I saw a great quote the other day. It said, “Just because you are right does not mean I am wrong. You just haven’t seen life from my side.” This concept is very applicable in communication between partners. Even though most of us may not realize what we are doing, we often go into a mode of trying to defend ourselves and prove who is right in a conversation. Time and again in therapy (and in my own personal life!) I have seen that trying to prove you are right will usually get you nowhere. So, how should we be communicating instead? As the quote said, we haven’t seen life from the other side. This means we must take the other person’s perspective and try to broaden our view of the situation and how our partner is feeling.
Here are a few tips on how to engage in perspective-taking in your communication.
- Listen. Instead of jumping to defending yourself, let your guard down and really listen to your partner.
- Put yourself in the other’s shoes. You know your partner well, so you should be able to put yourself in his or her shoes and see the situation in a way they might see it but be careful not to make assumptions.
- Seek to understand. Again, instead of defending, try to understanding where the other person is coming from.
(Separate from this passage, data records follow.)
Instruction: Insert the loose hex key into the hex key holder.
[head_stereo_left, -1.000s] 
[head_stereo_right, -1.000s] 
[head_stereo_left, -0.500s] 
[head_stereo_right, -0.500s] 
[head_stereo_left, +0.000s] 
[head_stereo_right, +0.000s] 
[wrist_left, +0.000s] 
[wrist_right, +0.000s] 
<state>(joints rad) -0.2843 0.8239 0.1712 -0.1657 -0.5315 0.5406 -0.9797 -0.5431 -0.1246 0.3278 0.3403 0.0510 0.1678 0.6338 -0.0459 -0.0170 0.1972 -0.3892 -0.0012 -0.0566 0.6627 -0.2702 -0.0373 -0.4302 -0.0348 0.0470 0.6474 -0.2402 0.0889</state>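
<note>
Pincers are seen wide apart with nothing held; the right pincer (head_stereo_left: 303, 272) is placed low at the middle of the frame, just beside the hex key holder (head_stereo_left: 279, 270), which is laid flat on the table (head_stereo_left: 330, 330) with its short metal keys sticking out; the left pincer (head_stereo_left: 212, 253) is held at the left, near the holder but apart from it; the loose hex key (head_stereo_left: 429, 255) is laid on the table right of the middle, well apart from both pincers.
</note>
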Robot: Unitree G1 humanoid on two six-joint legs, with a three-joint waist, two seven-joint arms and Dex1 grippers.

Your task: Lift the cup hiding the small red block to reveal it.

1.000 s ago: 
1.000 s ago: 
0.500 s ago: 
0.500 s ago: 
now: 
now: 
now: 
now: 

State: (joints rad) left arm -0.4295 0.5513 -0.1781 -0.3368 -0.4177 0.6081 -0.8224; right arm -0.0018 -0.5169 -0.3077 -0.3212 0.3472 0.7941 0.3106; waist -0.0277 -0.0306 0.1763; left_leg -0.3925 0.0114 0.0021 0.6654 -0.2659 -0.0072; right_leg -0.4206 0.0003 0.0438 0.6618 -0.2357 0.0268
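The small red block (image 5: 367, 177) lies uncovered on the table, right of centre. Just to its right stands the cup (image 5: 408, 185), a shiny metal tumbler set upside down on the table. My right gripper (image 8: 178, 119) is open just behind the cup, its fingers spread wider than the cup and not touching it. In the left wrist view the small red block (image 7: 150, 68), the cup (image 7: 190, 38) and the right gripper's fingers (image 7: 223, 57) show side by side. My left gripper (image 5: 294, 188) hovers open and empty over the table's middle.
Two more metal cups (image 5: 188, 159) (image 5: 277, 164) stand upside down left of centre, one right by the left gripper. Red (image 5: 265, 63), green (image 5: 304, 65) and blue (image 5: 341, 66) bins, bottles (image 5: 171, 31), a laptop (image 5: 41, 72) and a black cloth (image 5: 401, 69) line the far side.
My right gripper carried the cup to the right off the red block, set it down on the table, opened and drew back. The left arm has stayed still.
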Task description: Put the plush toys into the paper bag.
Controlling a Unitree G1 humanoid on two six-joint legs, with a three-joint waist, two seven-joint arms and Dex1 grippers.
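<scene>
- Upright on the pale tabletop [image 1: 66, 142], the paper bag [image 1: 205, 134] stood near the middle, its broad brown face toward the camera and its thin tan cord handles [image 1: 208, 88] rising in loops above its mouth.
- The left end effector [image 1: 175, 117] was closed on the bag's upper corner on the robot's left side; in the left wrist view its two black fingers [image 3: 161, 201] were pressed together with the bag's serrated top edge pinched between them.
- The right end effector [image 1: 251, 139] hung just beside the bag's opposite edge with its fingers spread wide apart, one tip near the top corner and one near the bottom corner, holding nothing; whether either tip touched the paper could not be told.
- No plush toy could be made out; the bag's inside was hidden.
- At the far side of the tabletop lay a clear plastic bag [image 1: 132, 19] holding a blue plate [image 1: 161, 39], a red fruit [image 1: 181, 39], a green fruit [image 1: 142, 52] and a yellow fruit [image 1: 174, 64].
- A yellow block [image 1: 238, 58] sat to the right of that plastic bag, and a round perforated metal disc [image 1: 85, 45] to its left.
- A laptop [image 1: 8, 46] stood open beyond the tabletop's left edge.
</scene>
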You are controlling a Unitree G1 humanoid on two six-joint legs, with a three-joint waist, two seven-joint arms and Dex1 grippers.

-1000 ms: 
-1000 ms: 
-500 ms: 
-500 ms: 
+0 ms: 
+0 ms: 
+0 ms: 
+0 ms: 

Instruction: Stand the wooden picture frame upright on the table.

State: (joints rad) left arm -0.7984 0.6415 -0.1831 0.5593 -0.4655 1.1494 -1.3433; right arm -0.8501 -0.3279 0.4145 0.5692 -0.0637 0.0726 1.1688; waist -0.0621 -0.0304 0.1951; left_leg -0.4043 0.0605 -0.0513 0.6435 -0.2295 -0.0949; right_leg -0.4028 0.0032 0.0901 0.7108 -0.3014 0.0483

- Focus on emotions rather than specific details. You are most likely not going to agree on the details in an argument (one of you sees a six and one of you sees a 9). However, if you try to understand how your partner was feeling instead, you can show empathy and understanding.
- You don’t have to agree. Remember that seeing someone else’s perspective doesn’t mean you are “giving in” or that you have to agree. Understanding is different than agreeing.
- Ask questions. Assuming what your partner means or is saying can lead to unnecessary misunderstandings. When you are perspective-taking, don’t be afraid to ask for clarification. “I’m hearing you say..” “Is that correct?” “Is this how you see it?”